Obrolan

Reporting to Sulawesi: the preparation



January 5th, 2019

It was started with a post in a Facebook. Here it goes:

"When you think you have enough with going to the field, but in the time like this, upon hearing disasters struck your country, your subconscious kept on telling you to write and report, to write and report and help people in need. You are sitting in your desk writing proposal for your professional project at your campus, but your mind keeps on wandering and focusing somewhere else. Journalism is not merely a job for some people, it is a calling. Once you are hooked, you will still have that feeling in yourself. It is eternal. Selamat bekerja teman-teman wartawan yg pergi meliput langsung ke Palu. Be safe."

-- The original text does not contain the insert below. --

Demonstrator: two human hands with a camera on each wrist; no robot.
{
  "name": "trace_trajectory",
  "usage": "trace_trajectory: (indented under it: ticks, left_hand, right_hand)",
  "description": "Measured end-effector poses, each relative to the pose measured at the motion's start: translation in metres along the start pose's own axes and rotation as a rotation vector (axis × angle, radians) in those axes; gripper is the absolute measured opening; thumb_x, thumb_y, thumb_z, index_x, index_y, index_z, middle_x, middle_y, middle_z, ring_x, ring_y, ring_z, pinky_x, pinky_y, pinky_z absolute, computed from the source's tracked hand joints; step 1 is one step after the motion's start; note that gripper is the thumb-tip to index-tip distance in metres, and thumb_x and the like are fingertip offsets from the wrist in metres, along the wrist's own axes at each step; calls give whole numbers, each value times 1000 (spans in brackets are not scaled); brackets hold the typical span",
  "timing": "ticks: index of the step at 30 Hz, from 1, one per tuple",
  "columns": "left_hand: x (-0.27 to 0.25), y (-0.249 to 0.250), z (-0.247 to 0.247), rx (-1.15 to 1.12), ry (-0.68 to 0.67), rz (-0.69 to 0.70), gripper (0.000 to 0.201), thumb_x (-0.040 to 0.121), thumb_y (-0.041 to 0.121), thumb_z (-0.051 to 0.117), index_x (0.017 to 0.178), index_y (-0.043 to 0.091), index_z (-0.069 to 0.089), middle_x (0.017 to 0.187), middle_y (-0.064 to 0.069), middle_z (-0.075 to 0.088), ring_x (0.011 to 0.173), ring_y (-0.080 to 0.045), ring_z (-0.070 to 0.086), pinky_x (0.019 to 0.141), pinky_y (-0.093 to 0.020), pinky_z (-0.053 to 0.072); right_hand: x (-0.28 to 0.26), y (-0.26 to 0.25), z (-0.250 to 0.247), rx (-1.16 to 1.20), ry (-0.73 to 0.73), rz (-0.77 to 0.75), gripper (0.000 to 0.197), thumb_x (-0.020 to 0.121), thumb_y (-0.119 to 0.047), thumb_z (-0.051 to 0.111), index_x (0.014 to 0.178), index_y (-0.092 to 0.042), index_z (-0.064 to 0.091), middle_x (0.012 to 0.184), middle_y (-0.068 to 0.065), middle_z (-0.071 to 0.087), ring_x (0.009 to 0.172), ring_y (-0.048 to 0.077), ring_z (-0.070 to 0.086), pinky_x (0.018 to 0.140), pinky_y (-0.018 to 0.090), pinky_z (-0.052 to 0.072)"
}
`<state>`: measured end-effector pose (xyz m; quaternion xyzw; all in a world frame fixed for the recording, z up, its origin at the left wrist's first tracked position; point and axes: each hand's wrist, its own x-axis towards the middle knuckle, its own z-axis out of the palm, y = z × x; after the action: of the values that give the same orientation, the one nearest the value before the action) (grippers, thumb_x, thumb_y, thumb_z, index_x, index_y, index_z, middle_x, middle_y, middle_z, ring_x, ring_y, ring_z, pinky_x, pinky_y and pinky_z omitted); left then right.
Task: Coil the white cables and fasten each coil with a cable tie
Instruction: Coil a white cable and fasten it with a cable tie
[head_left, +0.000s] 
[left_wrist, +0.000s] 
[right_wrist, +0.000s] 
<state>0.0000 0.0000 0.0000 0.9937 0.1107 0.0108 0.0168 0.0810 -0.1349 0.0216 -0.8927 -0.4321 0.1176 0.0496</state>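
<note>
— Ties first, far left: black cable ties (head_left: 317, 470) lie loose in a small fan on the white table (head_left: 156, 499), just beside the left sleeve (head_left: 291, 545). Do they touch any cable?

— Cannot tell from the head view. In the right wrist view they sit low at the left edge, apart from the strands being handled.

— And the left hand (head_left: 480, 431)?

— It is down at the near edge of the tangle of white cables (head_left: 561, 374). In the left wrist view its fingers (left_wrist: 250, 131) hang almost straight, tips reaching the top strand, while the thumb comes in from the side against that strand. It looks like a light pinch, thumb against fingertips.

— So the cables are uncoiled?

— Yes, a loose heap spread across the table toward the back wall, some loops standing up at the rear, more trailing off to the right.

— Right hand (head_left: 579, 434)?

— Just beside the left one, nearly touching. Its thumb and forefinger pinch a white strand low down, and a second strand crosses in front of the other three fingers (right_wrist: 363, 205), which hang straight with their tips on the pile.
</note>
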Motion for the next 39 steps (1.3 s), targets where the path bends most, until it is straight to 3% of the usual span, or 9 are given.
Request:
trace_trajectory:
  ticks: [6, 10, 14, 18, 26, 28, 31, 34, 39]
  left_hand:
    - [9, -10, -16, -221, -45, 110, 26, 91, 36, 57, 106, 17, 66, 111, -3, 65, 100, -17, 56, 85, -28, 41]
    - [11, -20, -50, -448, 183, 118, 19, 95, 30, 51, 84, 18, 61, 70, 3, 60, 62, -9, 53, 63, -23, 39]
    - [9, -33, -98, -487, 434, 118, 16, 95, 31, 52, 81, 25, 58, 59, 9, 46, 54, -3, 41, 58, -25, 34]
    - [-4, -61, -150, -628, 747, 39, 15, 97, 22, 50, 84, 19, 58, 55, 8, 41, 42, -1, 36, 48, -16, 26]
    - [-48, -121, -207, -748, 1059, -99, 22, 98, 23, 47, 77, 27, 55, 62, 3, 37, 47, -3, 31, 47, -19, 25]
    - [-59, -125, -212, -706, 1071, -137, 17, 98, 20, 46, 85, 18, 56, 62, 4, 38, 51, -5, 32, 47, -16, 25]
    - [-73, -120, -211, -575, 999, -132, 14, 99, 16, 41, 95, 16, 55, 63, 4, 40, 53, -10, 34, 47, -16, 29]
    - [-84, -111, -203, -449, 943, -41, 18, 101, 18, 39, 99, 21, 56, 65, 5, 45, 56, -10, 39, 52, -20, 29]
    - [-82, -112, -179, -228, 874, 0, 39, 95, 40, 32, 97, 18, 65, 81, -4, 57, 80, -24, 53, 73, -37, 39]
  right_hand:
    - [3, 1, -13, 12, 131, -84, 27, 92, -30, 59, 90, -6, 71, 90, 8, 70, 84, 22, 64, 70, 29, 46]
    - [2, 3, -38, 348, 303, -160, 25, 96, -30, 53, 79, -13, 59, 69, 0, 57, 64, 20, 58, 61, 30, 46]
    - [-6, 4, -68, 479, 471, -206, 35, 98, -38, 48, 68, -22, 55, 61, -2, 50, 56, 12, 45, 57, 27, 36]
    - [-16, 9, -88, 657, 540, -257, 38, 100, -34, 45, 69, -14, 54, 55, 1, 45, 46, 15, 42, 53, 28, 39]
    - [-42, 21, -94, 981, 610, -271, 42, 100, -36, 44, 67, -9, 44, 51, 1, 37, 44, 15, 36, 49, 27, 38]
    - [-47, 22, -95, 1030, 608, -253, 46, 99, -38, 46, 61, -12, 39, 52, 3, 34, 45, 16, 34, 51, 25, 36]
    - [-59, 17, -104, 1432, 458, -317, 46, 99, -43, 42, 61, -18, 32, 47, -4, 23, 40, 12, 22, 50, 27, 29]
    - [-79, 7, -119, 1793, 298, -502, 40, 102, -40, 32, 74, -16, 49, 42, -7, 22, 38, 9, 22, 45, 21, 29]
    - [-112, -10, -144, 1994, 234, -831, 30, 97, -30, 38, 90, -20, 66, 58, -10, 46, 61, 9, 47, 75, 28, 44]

Then, the next days, I met with one of my advisors, Matt Waite, on the campus. He asked me about the tsunami in Palu and out of nowhere the idea to make animated map related to the disaster occurred. So, I discussed the idea with him and he agreed that I should make it as my professional project. After that, I made an appointment with another advisor, Gary Kebbel telling about this dea. Gary thought that I did not need to go to Palu, but Matt suggested to go there and reporting first hand. In the end, it was decided that I would go to Palu. So, I wrote a new proposal for the Palu’s project and applied for the Hitchcock Fellowship to receive a grant for reporting. I got the fellowship. However, as an international student, I needed to sign some paper works to get the grant transferred to my student account. After I received it, I booked the plane ticket as soon as possible and emailed all of my advisors the progress. I also went to the Checkout division at the College of Journalism and Mass Communications (CoJMC) and meet with Susan to borrow some reporting equipment.

Here are the tools:

  1. lens/18-200mm
  2. sd card
  3. sd card
  4. wired-microphone
  5. zoom lens
  6. canon tripod
  7. canon EOS Rebel T5i
  8. 360 video camera

After discussing with Matt, he suggested that I should borrow the DJI Osmo video so it would be easier for me to carry on especially when going around the remote area. DJI is a Chinese technology company founded by Frank Wang which sells products like drones, flight controllers, gimbals and FPV goggles.

So, I went to meet with Susan again and borrowed extra tools such as DJI Osmo plus and DJI Osmo manual, as well as an iPad to be a viewfinder. I would not use both of them but I needed to test them first before deciding which tools I would bring to Sulawesi. At my apartment, I tried all of them and decided I would use these following equipment while reporting in the field for the sake of practicality.

  1. DJI Osmo + (learning to use this one was the longest. I watched the video tutorials from the CoJMC Tech Resources Page and YouTube and had a difficult time to figure out how to make pictures appeared in the Ipad)
  2. 3 sd cards
  3. Canon Rebel Eos T5i (I still had a problem when recording a video using this camera, it kept on adjusting the focus and made a sound like shutters. the sound was recorded. So, I needed to find a way to minimize the adjustment sound from the camera)
  4. Zoom lens
  5. Rode microphone

This weekend, I planned to make a detailed schedule for the reportage at Palu. It will only be a week of reportage so I want to make the most of my time every day doing something relevant and necessary for the information and data gathering.

During this week, I already made an appointment with two people, Ochan Sangadji from the Jakarta Post and Dewi from the Central Statistics Agency (BPS) for assisting me with accommodation and place to stay.

On Sunday afternoon (USA time and Monday morning Indonesia time) I am gonna text the head of Palu’s Meteorology, Climatology and Geophysics Agency (BMKG) and make an appointment with him. I’m so excited to go to the field again after almost two years focusing on an academic thing!